Allah adalah kasih, sehingga tidak mungkin ia menerima orang-orang yang bahasanya kekerasan, penipuan, pemerasan dan paksaan. Jesus yang telah turun dari surga, telah meninggalkan ajaran-ajaranNya untuk kita pelajari dan hayati dalam kehidupan di bumi. Kita harus belajar membiasakan hidup dengan bahasa kasih, saling mengampuni dan memperhatikan. Apa yang terjadi antara Jesus dengan bahasa surga dengan murid-muridNya dan juga orang-orang Yahudi disekitarnya yang berbahasa dan berkata-kata dengan cara Yahudi? Banyak terjadi friksi karena mereka tidak bisa menerima ‘bahasa’ asing yang tidak umum dan berbeda dengan tataran yang ada.
Tetapi memang untuk itulah kita dipanggil, mewartakan Kasih, sebagai kabar sukacita bagi seluruh mahluk di bumi. Kita belajar untuk membiasakan diri dalam segala tindakan dan pikiran kita berdasarkan kasih. Kabar sukacitanya adalah bahwa Allah yang maha kasih, sungguh mencintai segala ciptaanNya dan mengharap seluruh ciptaanNya kembali kepadaNya. Soal apakah kabar sukacita itu diterima atau ditolak, itu sih terserah setiap orang; apakah mau belajar bahasa surga atau ikut-ikutan bergaya hukum rimba. For sure, time is running fast…
==============================================================
Bacaan ( Yoh 3:31-36)
“Siapa yang datang dari atas adalah di atas semuanya; siapa yang berasal dari bumi, termasuk pada bumi dan berkata-kata dalam bahasa bumi.

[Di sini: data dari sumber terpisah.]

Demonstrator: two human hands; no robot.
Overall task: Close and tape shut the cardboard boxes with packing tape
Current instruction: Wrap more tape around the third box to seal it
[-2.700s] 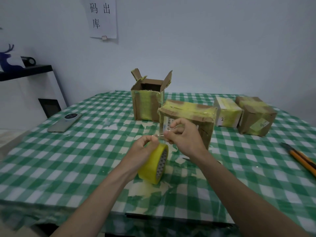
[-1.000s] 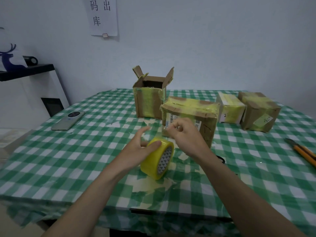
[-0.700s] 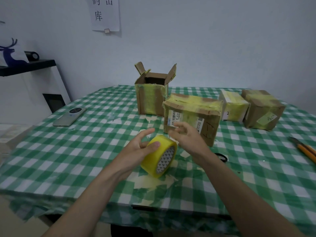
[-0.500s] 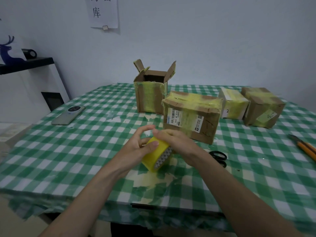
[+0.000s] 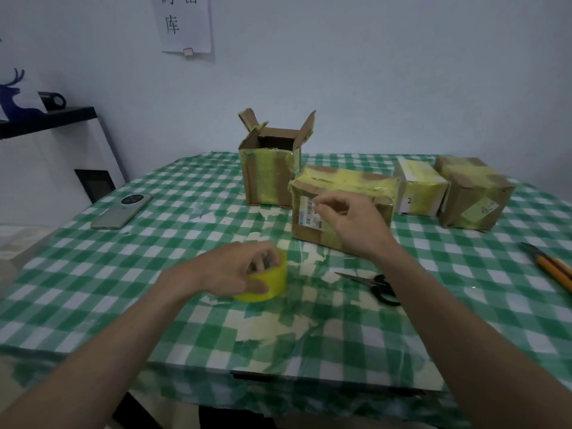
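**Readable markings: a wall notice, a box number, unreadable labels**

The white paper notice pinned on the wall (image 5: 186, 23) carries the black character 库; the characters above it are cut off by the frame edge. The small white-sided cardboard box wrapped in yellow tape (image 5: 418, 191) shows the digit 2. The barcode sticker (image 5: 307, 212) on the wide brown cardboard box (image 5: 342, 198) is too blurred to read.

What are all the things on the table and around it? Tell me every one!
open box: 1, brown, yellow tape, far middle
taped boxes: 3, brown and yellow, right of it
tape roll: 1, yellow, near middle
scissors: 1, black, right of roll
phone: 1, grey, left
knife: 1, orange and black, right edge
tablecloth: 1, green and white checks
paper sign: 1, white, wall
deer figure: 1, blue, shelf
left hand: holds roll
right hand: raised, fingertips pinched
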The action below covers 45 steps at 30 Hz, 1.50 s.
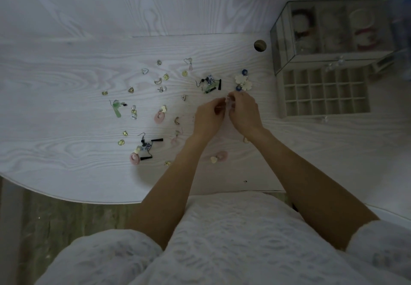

Siapa yang datang dari sorga adalah di atas semuanya. Ia memberi kesaksian tentang apa yang dilihat-Nya dan yang didengar-Nya, tetapi tak seorang pun yang menerima kesaksian-Nya itu. Siapa yang menerima kesaksian-Nya itu, ia mengaku, bahwa Allah adalah benar. Sebab siapa yang diutus Allah, Dialah yang menyampaikan firman Allah, karena Allah mengaruniakan Roh-Nya dengan tidak terbatas. Bapa mengasihi Anak dan telah menyerahkan segala sesuatu kepada-Nya. Barangsiapa percaya kepada Anak, ia beroleh hidup yang kekal, tetapi barangsiapa tidak taat kepada Anak, ia tidak akan melihat hidup, melainkan murka Allah tetap ada di atasnya.”